Saturday, September 08, 2012


Part Two of Keep Your Powder Dry and Susan Peters

Trades kept vigil as Susan Peters sought recovery. Two days after the accident, Variety reported that she'd passed critical stage, but remained in serious condition for the bullet having passed through her right lung and being lodged now in her spine. By the end of January, she was recuperating --- Physicians declare she should recover completely within a year, said columns. Keep Your Powder Dry was meanwhile prepped for March openings, one of which saw Lana Turner and the WAC's national director feted at a Washington reception with 250 top military officials in attendance. It was not uncommon for Hollywood personalities to find themselves sharing social strata with government elite, as their interests were never so allied as in the shared struggle for Allied victory.


Keep Your Powder Dry shipped early, and ahead of domestic playdates, to army camps and combat arenas where servicemen rocked the tents over Lana and company. From one soldier's letter home: We are beginning to see more current movies nowadays. The last one was Keep Your Powder Dry with Lana Turner and Laraine Day. What a riot! I thought the theatre would come tumbling down when Lana Turner was flashed on the screen. For career momentum this war interrupted among male players who enlisted, there were spikes, huge ones, that would benefit a Lana Turner and glamour sorts who'd represent fruits of winning the peace.
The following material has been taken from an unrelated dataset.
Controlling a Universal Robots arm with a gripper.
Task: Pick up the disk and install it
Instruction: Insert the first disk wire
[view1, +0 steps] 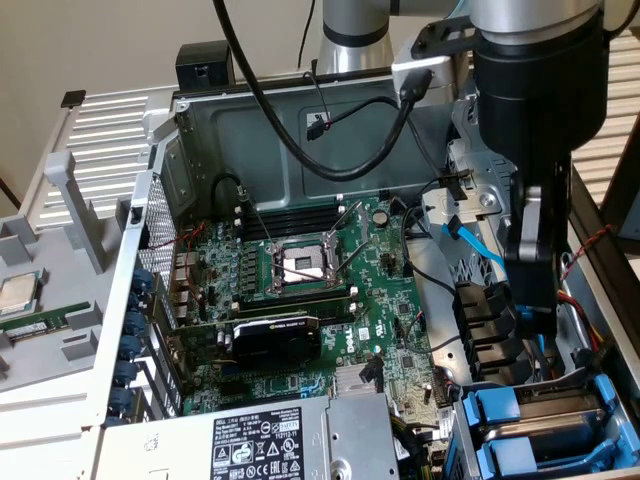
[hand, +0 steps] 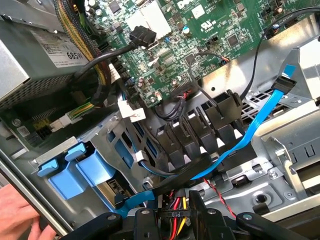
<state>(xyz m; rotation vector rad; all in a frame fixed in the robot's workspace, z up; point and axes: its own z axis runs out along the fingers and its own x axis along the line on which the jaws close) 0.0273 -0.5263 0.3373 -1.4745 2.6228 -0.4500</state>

Keep Your Powder Dry was a very definition of ephemeral, but for those months of 1945 leading to surrenders, it was both tonic and affirmation of a war effort now proved successful.


One remarkable aspect of Powder's salesmanship was almost obsessive emphasis on catfight potential among its femme characters. Metro merchandisers obviously sensed patron appetite for women in combat ... with each other. It wasn't unusual to push movies based on promise of set-to's between female participants, but this one fairly reveled in it. The meow stuff was front-and-centered in most every newspaper ad I came across. Showmen at least knew what juice to squeeze from this fruit. Maybe distaff rough play was MGM's substitute for sex they couldn't depict thanks to Code fears. The Women from 1939 was evoked for its donnybrook, and Keep Your Powder Dry promised to go it one better. Laraine Day does get a slap from Lana, or was it the other way around? Heck, maybe they both got slapped.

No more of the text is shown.